Training an LLM at this scale requires a lot of hardware. NVIDIA dominates the AI chip market with over 85% market share, and training a single frontier model can require tens of thousands of GPUs running for several months.
How does testing AI work
Before any AI model is deployed, it is first put through a lot of tests. These are called evaluation and validation. Engineers test the model on data it has never seen before called a test set. The test set is used to measure how well it generalizes to new situations.
Common metrics used to assess how well AI works include:
- accuracy: how often the model is correct)

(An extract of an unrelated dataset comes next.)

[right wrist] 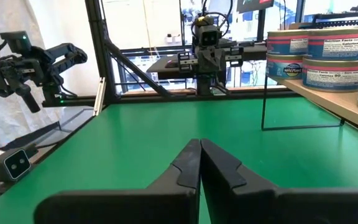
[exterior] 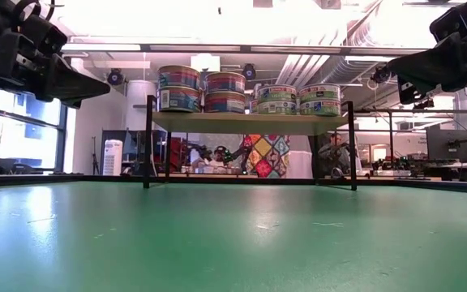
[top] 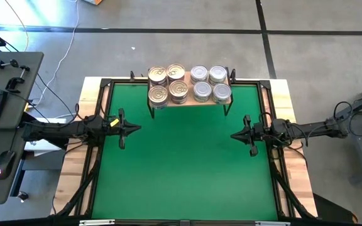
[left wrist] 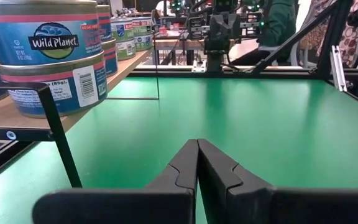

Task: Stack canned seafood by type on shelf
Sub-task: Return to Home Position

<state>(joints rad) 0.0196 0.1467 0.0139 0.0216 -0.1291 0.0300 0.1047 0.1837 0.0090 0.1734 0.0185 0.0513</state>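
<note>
The canned seafood stands on the shelf [top: 190, 102], a light-wood board on thin black legs at the table's far edge. Gold-lidded tins [top: 167, 84] fill its left half, silver-lidded tins [top: 210, 83] its right half; the low view shows both groups stacked two high [exterior: 201, 89]. My left gripper [top: 138, 127] hovers shut at the table's left side, pointing level toward the right. My right gripper [top: 232, 134] hovers shut at the right side, pointing level toward the left. Neither holds anything.
The green table top [top: 187, 169] lies bare between and in front of the grippers, inside a black frame [top: 99, 150]. A grey desk with a keyboard and mouse [top: 2, 164] stands beyond the table's left edge. The shelf's black legs [exterior: 147, 142] stand on the green top.
</note>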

- precision: how many of its positive predictions are actually correct
- recall: how many actual positives it catches
For generative AI, evaluators also assess other metrics, like coherence, factual accuracy, and whether the model produces outputs that are harmful or biased. NIST’s AI Risk Management Framework provides an outline of standards that organizations use to evaluate the trustworthiness of AI. This covers safety, fairness, transparency, and reliability.
This testing phase is absolutely critical and without proper testing, AI systems can confidently produce wrong answers. This phenomenon is also known as hallucination.

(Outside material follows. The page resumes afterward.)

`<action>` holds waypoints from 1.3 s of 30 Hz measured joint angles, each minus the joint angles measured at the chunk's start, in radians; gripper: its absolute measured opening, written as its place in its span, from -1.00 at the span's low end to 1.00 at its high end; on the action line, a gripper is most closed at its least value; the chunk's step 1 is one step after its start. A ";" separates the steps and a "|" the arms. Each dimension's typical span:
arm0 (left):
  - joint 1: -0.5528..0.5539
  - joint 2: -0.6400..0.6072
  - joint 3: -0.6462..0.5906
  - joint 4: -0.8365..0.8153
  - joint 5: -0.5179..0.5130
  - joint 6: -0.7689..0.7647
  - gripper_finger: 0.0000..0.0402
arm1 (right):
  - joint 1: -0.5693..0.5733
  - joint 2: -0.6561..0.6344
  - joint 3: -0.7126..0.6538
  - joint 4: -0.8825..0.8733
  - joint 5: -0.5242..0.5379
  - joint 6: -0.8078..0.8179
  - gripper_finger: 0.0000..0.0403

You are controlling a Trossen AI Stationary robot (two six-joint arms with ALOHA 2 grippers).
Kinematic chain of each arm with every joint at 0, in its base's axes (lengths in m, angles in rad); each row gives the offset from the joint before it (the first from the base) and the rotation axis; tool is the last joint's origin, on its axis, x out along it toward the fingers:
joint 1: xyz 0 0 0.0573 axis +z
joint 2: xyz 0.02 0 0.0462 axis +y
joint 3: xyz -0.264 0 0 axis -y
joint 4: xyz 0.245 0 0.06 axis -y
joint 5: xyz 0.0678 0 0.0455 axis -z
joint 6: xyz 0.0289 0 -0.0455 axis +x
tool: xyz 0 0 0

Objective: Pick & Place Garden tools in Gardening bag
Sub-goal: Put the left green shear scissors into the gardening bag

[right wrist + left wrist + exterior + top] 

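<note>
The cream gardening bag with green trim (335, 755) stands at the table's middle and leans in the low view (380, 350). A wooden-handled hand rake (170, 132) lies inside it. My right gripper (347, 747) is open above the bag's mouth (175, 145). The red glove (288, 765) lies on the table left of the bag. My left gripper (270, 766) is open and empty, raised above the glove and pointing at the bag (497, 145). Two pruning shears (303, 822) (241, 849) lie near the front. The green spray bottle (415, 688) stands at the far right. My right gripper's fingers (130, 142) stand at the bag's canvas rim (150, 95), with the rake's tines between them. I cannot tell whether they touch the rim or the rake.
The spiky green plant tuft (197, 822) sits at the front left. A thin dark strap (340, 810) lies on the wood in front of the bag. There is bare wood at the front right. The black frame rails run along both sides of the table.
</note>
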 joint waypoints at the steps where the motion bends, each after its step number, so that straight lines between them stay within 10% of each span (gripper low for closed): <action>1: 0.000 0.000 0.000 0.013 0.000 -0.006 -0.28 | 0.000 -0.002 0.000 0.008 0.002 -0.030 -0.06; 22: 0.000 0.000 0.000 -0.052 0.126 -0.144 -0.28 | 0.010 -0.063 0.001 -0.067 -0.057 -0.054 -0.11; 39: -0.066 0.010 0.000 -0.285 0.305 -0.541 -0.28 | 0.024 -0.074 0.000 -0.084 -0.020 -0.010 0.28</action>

Get instant AI summaries for any meeting
AI isn’t just an interesting topic to read about. It’s a tool you can put to work right now. One of the most practical everyday uses of artificial intelligence is turning long, unstructured meetings into clear, organized summaries.
Instead of manually reviewing notes or recordings, AI can extract key points, decisions, and action items in seconds.
That’s exactly what Summary AI does. Whether you’re in back-to-back calls or catching up on a meeting you missed, AI summaries save hours every week and make sure nothing important falls through the cracks.
Record and get accurate transcripts
- Take unlimited notes directly from your phone.
- Perfect & detailed summaries made with AI.
- Secure cloud storage — GDPR, ISO & CCPA compliant.
FAQs
1. How does AI work step by step?
AI works in five main steps. First, data is collected and prepared, then algorithms process the data to find patterns.
After that, the model generates a prediction or output, and then the system measures its errors and adjusts through backpropagation, and finally, the model is evaluated for accuracy on new data it hasn’t seen before.
This cycle repeats until the model performs in a reliable way.
2. How do you explain AI to beginners?
AI is software that learns from examples instead of following fixed instructions. You show it thousands or millions of examples and it figures out the patterns on its own. Once AI is trained, it can apply those patterns to new situations, like answering questions, recognizing faces, or translating languages.
3. How to explain AI to an old person?
Think of AI as a very fast student. You show it millions of examples of something, like cats and dogs, and it learns to tell the difference. It doesn’t “think” the way people do, but it’s extremely good at predicting patterns.
4. Can I learn AI by myself?
Yes. There are many free resources online for anyone who wants to learn about AI on their own. Google offers a free Machine Learning Crash Course and Stanford has public AI lectures. If you want to learn more technical things related to AI, start with the basics of Python programming, then explore machine learning concepts.
5. What is the biggest problem with AI?
The biggest problems with AI today include bias and fairness, hallucination, and privacy concerns, as well as transparency, because it can often be unclear how AI reaches its decisions.